Can anyone advise what is the best for a normal tax payer to receive the new B shares. I will be receiving about 6000 B shares and don't really know the best way to go. Should I take them all as income in the one go ( and what is the tax I would have to pay) or have them repurchased and treat as capital over a number of years( and again is there any tax liabilities)?. Seems too complicated for me to work out!!
Secondly my Father-in-law, now retired, will be receiving about 5000 B shares what is the best way for him to go??.
If you take the dividend, you will get £18,600 which may well push you into the 40% bracket.
Opinions seem uncertain about the tax treatment of the B-shares for CGT. Some say it is 100% gain, which looks nonsense to me, but who am I to opine?

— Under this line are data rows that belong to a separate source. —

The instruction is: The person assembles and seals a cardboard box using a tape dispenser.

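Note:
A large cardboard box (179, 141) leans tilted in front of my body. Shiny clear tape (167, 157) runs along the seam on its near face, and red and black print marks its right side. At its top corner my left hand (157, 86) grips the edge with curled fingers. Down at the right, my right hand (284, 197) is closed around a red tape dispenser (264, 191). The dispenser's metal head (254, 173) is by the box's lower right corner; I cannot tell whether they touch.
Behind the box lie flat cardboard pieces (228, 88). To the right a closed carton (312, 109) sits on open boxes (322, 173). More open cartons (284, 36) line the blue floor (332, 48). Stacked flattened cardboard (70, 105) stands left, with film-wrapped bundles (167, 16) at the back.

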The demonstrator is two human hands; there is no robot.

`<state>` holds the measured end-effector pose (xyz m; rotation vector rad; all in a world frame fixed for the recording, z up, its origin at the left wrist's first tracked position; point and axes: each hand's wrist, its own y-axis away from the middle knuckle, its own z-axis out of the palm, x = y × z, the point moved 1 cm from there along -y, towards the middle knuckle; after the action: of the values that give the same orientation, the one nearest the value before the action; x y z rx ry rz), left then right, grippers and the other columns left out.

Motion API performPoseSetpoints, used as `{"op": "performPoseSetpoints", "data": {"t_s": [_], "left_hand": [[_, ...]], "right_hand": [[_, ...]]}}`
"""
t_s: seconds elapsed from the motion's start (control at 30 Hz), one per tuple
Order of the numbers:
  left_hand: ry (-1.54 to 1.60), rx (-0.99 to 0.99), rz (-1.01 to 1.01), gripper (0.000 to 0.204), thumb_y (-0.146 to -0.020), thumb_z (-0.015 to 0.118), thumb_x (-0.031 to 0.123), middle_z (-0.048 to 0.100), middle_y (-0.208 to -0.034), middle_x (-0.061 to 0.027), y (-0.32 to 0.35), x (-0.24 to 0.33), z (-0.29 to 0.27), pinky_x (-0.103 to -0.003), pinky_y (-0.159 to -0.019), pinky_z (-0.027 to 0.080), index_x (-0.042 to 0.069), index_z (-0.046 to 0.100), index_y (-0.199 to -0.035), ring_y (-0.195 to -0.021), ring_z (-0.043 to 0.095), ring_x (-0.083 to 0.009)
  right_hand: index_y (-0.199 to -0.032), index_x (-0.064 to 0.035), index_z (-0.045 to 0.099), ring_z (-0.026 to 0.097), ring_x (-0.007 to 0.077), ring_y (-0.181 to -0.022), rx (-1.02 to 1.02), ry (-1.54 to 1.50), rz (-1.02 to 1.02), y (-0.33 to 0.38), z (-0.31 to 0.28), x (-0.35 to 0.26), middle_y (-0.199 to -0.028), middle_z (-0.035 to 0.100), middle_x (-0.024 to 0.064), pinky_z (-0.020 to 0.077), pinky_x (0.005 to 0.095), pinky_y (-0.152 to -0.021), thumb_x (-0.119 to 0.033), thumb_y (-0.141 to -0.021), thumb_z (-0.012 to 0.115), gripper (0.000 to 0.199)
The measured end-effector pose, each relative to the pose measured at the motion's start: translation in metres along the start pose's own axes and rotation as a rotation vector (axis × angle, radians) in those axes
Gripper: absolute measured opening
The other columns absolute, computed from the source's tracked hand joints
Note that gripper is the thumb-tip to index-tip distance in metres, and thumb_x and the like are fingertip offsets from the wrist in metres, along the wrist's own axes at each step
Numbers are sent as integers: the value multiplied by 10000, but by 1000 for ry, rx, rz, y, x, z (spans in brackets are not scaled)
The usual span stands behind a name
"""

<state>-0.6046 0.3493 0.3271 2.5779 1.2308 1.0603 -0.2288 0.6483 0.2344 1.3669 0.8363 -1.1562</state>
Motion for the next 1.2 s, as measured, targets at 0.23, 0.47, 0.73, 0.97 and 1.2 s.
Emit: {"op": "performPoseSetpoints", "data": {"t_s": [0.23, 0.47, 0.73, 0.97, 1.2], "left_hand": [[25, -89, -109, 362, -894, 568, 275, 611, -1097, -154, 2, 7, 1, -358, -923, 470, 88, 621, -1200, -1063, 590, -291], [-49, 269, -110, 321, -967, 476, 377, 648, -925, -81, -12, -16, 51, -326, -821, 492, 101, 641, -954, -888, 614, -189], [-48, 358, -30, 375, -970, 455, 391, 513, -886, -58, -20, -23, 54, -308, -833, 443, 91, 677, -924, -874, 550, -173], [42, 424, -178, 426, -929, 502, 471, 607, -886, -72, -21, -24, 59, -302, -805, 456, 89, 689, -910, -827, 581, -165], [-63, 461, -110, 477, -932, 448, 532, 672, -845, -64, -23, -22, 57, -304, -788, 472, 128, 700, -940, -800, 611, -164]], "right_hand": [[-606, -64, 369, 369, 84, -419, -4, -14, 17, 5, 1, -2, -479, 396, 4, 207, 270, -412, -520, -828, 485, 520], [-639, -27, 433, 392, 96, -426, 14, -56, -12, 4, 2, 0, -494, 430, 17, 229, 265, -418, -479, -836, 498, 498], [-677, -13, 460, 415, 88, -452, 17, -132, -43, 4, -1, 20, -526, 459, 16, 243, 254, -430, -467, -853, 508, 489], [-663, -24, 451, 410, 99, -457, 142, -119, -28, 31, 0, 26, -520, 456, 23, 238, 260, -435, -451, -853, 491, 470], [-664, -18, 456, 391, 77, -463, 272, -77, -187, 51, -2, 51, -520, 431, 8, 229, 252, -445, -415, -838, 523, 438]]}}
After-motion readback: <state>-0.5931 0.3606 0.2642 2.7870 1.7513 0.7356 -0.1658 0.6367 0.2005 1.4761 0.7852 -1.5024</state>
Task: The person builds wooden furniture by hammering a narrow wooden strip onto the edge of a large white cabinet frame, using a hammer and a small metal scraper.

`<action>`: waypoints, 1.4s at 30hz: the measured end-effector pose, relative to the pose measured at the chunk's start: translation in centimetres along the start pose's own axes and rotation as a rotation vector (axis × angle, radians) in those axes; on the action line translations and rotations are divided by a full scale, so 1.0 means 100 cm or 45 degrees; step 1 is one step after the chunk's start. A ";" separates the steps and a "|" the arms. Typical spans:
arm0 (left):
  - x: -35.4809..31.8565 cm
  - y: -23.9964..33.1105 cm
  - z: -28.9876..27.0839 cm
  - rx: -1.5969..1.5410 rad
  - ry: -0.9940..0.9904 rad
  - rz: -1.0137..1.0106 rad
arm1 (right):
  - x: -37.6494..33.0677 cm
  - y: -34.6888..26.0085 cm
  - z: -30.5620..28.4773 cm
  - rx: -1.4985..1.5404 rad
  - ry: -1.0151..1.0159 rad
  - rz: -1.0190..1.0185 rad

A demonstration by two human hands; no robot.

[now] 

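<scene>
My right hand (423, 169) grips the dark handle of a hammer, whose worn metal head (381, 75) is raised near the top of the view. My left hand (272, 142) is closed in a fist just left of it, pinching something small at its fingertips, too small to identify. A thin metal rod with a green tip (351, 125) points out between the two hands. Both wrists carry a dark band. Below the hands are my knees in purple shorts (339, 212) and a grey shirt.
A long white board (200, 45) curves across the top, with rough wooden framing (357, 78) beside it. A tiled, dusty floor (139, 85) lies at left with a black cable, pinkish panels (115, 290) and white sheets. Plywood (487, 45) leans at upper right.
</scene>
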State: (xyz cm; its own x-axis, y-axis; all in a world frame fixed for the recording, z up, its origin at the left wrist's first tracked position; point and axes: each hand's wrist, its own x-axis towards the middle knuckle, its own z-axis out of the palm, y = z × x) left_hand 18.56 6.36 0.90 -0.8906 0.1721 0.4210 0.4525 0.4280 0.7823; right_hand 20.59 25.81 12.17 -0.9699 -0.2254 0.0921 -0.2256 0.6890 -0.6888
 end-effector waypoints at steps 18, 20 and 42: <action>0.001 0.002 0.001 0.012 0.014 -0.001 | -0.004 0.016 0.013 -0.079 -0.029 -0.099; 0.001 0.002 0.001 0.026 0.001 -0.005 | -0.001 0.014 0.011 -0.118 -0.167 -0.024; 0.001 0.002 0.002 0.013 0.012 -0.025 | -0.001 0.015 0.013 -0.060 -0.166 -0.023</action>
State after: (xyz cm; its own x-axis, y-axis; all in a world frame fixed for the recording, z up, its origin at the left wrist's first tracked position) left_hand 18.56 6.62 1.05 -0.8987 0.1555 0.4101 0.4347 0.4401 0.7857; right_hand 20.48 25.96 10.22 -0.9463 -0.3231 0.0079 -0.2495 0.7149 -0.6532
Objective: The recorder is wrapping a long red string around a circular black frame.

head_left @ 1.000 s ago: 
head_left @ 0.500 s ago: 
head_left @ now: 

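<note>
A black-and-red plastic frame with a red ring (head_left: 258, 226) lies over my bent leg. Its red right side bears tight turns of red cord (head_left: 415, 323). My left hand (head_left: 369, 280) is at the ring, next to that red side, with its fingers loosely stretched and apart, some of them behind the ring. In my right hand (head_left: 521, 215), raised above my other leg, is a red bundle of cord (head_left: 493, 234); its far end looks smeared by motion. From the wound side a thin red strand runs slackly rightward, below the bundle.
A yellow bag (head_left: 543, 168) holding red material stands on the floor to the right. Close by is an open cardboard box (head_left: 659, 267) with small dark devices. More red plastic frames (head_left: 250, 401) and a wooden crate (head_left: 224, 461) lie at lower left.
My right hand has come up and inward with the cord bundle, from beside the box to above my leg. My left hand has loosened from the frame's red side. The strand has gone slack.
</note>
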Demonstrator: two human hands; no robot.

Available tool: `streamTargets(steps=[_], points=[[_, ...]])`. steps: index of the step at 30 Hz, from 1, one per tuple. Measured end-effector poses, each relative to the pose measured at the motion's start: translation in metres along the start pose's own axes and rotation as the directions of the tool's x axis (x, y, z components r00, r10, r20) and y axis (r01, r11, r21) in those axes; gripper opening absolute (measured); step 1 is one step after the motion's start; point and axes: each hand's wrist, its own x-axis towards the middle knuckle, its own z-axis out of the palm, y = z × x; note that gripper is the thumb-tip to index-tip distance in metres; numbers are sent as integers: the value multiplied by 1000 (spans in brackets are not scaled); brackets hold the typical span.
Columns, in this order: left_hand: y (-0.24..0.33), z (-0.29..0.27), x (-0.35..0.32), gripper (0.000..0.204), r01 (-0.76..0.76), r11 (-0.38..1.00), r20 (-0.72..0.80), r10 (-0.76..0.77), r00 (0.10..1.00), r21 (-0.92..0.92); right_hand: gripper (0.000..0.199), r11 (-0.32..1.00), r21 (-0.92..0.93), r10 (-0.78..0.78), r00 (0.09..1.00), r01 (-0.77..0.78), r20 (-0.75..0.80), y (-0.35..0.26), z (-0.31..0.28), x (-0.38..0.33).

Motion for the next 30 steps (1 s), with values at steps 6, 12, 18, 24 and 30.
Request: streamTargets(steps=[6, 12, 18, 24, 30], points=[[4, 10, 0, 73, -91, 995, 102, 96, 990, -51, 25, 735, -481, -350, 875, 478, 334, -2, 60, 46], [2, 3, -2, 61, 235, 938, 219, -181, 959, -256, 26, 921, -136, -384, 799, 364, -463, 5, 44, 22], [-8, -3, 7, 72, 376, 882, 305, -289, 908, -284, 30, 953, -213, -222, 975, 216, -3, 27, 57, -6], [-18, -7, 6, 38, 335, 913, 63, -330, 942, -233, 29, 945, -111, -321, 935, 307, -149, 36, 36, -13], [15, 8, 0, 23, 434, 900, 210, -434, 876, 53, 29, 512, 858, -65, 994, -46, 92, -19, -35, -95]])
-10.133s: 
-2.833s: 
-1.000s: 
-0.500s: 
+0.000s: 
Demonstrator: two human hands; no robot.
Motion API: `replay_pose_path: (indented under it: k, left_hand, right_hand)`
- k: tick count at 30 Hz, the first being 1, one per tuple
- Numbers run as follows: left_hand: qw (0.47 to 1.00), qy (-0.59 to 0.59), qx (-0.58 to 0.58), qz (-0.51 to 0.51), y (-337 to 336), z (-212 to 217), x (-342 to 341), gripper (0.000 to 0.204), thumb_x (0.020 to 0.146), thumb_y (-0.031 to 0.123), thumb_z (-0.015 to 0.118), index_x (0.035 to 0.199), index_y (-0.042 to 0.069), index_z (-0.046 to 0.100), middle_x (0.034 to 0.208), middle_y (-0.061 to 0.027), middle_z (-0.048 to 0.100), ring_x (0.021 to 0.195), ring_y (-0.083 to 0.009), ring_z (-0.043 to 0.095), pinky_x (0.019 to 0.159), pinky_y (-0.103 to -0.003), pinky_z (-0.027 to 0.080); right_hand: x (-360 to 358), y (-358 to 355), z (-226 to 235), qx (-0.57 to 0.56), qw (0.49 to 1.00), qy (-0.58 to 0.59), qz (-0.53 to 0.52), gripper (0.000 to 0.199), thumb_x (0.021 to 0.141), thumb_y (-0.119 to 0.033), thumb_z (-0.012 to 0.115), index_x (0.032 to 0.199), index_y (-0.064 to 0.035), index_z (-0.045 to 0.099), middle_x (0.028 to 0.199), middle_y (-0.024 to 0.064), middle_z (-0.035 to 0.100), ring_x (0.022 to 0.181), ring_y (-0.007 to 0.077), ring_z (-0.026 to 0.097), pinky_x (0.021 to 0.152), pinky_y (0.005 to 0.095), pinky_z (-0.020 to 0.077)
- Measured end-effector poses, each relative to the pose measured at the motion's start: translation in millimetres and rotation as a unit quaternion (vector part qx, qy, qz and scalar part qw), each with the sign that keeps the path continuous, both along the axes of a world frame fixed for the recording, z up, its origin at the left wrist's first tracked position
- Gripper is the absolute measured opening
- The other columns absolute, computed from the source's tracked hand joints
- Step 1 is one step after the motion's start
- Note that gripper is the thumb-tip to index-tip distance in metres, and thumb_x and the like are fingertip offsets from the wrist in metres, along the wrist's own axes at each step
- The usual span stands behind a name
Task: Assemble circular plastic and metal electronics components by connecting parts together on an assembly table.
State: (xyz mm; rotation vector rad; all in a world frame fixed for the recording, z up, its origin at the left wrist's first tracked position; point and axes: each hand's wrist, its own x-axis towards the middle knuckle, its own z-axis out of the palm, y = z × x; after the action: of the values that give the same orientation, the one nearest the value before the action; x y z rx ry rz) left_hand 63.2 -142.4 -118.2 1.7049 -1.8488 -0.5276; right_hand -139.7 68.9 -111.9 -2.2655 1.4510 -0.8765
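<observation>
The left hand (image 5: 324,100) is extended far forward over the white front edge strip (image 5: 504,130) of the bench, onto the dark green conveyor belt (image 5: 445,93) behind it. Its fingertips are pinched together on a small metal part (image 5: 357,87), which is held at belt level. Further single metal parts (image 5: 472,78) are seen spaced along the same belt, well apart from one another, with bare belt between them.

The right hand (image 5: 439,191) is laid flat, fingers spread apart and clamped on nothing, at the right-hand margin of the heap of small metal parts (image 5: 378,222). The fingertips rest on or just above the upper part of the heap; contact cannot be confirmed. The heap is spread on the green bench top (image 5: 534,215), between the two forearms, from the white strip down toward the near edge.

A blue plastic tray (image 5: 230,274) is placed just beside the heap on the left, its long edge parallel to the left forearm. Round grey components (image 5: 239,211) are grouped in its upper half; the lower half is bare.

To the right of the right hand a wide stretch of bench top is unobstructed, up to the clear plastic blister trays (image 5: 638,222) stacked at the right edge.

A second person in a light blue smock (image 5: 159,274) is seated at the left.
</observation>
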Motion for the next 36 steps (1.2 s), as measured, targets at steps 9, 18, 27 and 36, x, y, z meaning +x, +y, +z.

The simplest approach, which would not be taken, I'm sure by HMRC, is to consider that you have disposed of 1/3rd of your ordinary shares, and so the cost of your B-shares is the original cost (indexed as needed) of those ordinary shares (6,000 in your case). The other way is to assume that you have sold 21% of them, as you get 79 new shares for every 100 old shares. I don't think that is realistic.
Quite how the conversion of 1 ordinary share into 1 B-share creates a 100% gain is beyond me.
I would ask the company secretary for guidance.
As regards your father, he ought to consider the effect on his age allowance.